Open ramiromagno opened 10 months ago
@ramiromagno looking into those packages - any suggestion for higher speed performance on write? rcpp.simdjson has read functions but I wasn't seeing as much for writing.
You're right, it seems rcpp.simdjson only has read functions.
yyjsonr looks promising though.
Using my yyjson_switch branch with 2 cores and 16gb of ram in a container:
ae <- read_dataset_json(test_path("testdata", "ae.json"))
ae_100 <- dplyr::bind_rows(rep(list(ae),100000))

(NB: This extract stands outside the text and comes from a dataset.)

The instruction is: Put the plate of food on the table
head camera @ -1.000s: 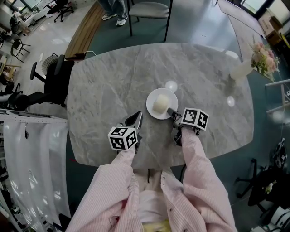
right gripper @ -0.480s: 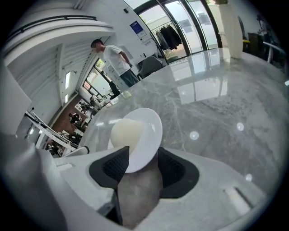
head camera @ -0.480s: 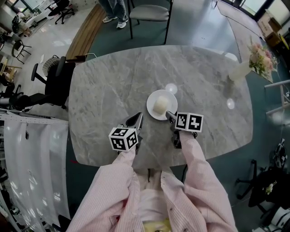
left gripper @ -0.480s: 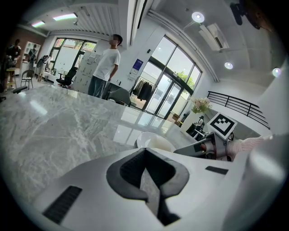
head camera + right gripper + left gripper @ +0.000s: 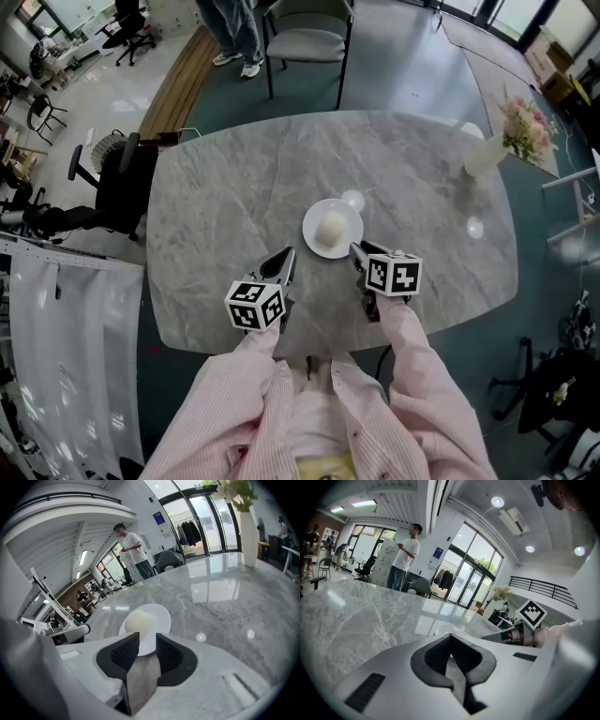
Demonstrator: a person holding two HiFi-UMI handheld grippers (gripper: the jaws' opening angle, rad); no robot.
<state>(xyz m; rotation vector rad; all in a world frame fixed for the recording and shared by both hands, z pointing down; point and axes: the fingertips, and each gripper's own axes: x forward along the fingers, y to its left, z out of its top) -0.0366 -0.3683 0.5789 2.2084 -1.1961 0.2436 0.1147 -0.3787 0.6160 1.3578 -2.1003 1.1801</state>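
On the grey marble tabletop [image 5: 234, 187], between its middle and its near edge, the round white plate [image 5: 315, 218] stands flat with a pale rounded piece of food [image 5: 330, 229] on it. We judge the placing done, and only moving the hands away is left. The right gripper [image 5: 357, 251] is just beside the plate's near rim, its jaws apart and closing on nothing. The left gripper [image 5: 287, 255] has its jaws together and is empty. We count one plate, one food piece and two grippers.

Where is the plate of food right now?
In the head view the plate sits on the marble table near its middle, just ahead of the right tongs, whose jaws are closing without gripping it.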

ds_metadata <- dplyr::bind_rows(purrr::map(ae, \(x) attributes(x)))
ds_metadata['name'] <- names(ae)
ds_json <-
dataset_json(ae_100, "SDTM.AE", "AE", "Adverse Events", ds_metadata)
start <- Sys.time()
write_dataset_json(ds_json, file="test.json")
print(Sys.time()-start)
Time difference of 42.58133 secs
In total that's 7,400,000 rows and 37 columns. Total output size is 1.8GB
A quick test against the current dev branch using jsonlite had a time of 2.141051 mins.
Feature Idea
Depend on rcpp.simdjson or yyjsonr, instead of jsonlite. The link contains a nice benchmark.
Relevant Input
No response
Relevant Output
No response
Reproducible Example/Pseudo Code
No response